**What is expected:**
Give the number of lines in the listing that contain "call", with no other words.

• • •

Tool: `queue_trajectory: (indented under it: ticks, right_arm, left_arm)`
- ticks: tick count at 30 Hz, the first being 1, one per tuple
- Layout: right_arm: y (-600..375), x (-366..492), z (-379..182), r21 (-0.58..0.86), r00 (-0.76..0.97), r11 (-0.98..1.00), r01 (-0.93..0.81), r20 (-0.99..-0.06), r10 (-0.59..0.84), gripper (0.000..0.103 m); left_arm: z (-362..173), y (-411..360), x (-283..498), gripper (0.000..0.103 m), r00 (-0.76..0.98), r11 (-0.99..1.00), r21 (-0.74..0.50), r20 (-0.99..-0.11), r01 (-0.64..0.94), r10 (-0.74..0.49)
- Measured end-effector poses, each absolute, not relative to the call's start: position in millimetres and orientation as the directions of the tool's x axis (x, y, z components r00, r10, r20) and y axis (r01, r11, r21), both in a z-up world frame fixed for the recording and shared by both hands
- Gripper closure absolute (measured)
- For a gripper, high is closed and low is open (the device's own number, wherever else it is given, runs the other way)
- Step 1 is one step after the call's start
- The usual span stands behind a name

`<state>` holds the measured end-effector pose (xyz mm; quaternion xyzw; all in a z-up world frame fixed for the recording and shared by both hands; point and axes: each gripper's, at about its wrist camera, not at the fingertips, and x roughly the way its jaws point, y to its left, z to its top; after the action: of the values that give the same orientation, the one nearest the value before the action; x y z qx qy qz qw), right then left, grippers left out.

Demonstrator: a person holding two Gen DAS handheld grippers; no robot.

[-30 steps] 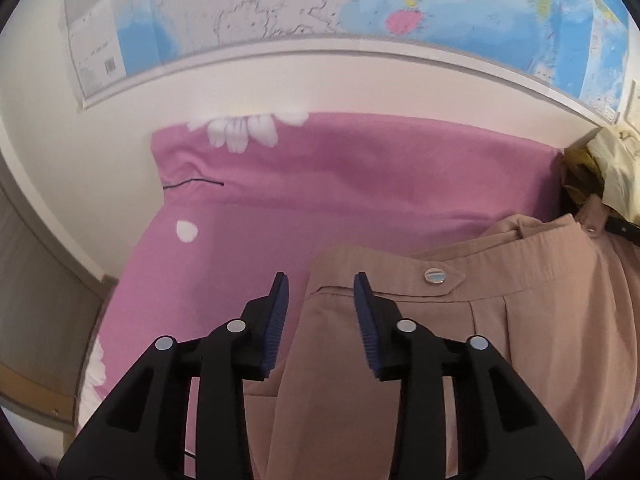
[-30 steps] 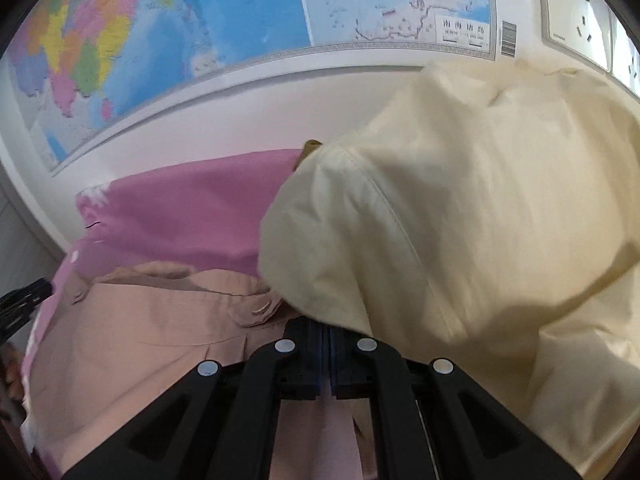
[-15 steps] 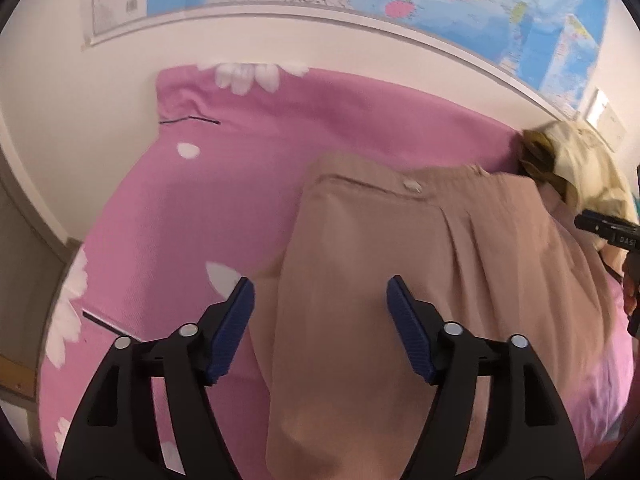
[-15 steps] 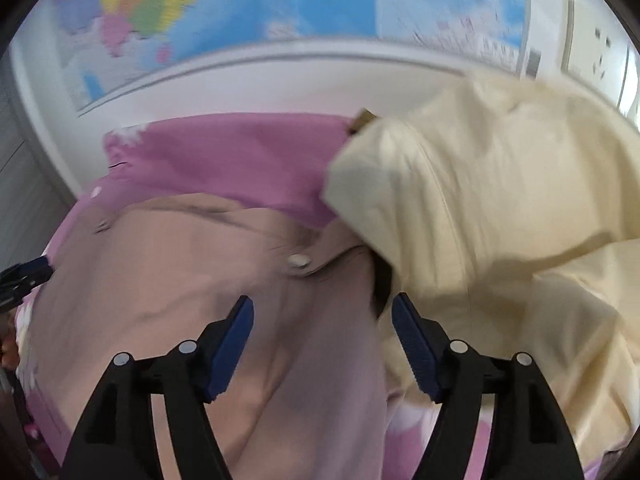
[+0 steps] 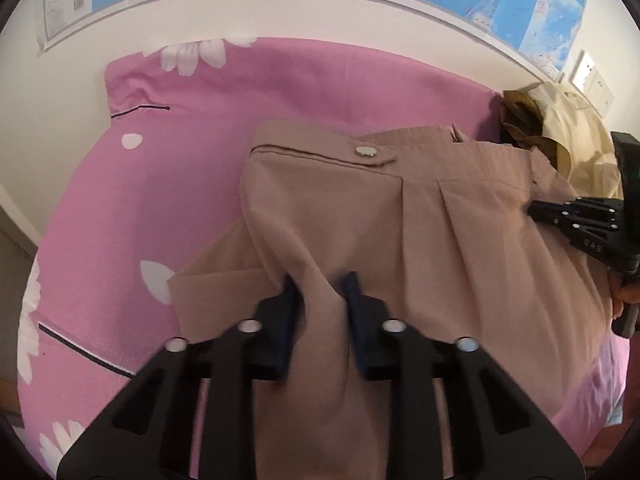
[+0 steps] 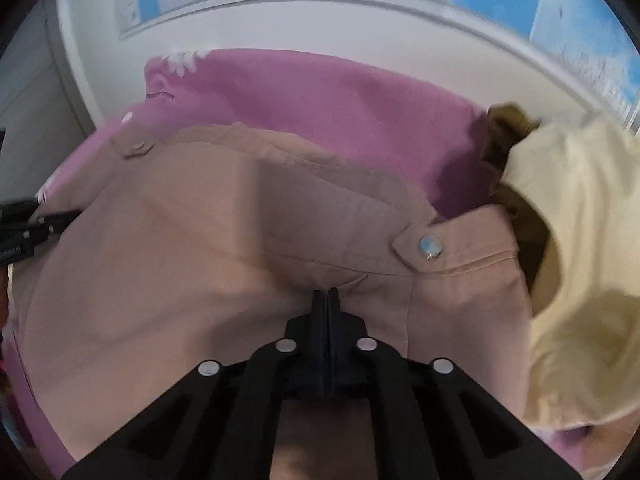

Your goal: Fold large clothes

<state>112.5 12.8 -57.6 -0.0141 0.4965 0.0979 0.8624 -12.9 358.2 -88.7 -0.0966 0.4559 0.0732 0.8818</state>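
Garment: our tan pleated cotton trousers (image 5: 460, 216) lie across the pink floral bedsheet (image 5: 168, 184).
Left tool (image 5: 320, 300): just closing, pinching a trouser ridge.
Right tool (image 6: 329, 300): just clamped tight below the waistband.

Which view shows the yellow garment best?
The right wrist view: the yellow garment fills its right side, lying beside the tan trousers. The left wrist view shows only a small part of it at the right edge, behind the right gripper.

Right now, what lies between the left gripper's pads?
A bunched fold of the tan trousers sits between the left gripper pads, which have just been closing; left wrist view.
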Motion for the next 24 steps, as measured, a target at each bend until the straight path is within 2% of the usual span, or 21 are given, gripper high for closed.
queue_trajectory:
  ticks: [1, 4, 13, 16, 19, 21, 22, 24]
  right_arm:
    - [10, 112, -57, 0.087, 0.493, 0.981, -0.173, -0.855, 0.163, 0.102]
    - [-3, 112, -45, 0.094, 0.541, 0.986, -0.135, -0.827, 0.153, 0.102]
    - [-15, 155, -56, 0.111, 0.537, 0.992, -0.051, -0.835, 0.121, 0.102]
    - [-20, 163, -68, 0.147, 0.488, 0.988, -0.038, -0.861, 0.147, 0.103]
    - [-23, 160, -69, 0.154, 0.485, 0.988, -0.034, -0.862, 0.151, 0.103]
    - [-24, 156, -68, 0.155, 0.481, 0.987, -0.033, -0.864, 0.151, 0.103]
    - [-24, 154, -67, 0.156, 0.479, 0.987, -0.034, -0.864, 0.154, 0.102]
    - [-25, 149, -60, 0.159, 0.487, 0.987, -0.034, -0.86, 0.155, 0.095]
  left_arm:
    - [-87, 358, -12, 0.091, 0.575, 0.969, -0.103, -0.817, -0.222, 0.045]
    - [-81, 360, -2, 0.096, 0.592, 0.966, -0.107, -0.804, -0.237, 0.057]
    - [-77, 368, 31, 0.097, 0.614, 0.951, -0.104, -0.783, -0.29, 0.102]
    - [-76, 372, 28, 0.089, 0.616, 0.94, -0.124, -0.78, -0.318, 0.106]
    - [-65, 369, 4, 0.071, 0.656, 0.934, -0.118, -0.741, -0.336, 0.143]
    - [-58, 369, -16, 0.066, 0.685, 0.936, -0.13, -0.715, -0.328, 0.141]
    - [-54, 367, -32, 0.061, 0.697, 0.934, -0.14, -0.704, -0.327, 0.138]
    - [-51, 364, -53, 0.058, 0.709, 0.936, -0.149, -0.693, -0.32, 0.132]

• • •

**Written answer:**
2